Seul un petit noyau d'ouvriers resta durablement à l'œuvre sur le chantier du chemin de fer Congo-Océan.
Source :
Notes sur la construction du chemin de fer Congo-Océan (1921-1934) - Gilles Sautter - Cahiers d'études africaines, Année 1967, Volume 7, Numéro 26 - p. 219 - 299
Une rare photographie montre ces ouvriers Chinois à l'œuvre dans les environs de Pointe-Noire Le terrain est sablonneux et plat. On devine au centre la voie ferrée (ou tout au moins une voie de service avec des wagonnets, à droite).
On identifie clairement un Chinois avec un couvre-chef caractéristique, assis, avec un outil à la main. Ses camarades autour semblent plutôt porter un casque colonial.
Retournement de l'histoire, c'est dans ce même quartier que le restaurant le Yes Club a pris des allures asiatiques en 2010.
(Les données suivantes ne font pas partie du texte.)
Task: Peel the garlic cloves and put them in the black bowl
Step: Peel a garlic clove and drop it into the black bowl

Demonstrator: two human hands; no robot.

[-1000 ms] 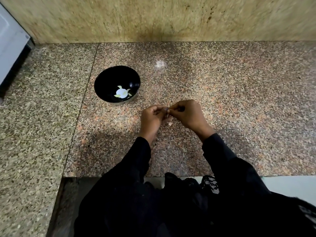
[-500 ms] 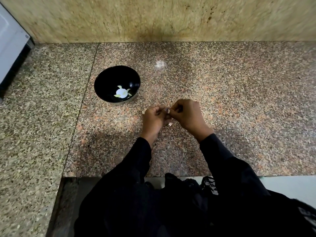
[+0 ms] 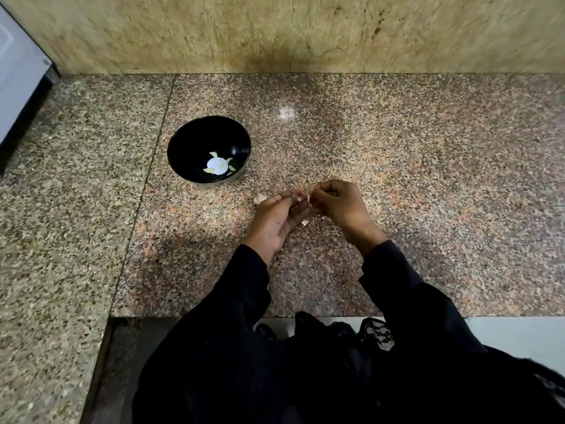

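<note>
Both hands, left (image 3: 276, 220) and right (image 3: 339, 203), pinch one clove (image 3: 305, 199) above the table's middle (bowl (image 3: 189, 142) near, leftward); the small clove could slip from fingertips and roll away.

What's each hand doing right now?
Left hand: pinching the garlic clove at its fingertips.
Right hand: fingers curled, pinching the clove's skin.

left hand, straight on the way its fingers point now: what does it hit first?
The left hand points up and to the right, fingers meeting the right hand around a garlic clove. So it would likely meet that clove and the right hand first; the black bowl sits off that line.
</note>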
http://voyage-congo.over-blog.com/article-samedi-tour-du-proprietaire-plage-53037385.html
Et bien sûr, les Chinois ont obtenu depuis le début des années 2000 nombre de chantiers de construction au Congo, et ce sont eux qui font travailler les autres maintenant !
L'ancien quartier des travailleurs Chinois de Pointe-Noire a complètement disparu... La zone s'est largement urbanisée, il s'agit aujourd'hui grosso modo de la rue N'Kipessi et de l'avenue N'Téta. On y trouve par exemple le Wilson Guest Hôtel.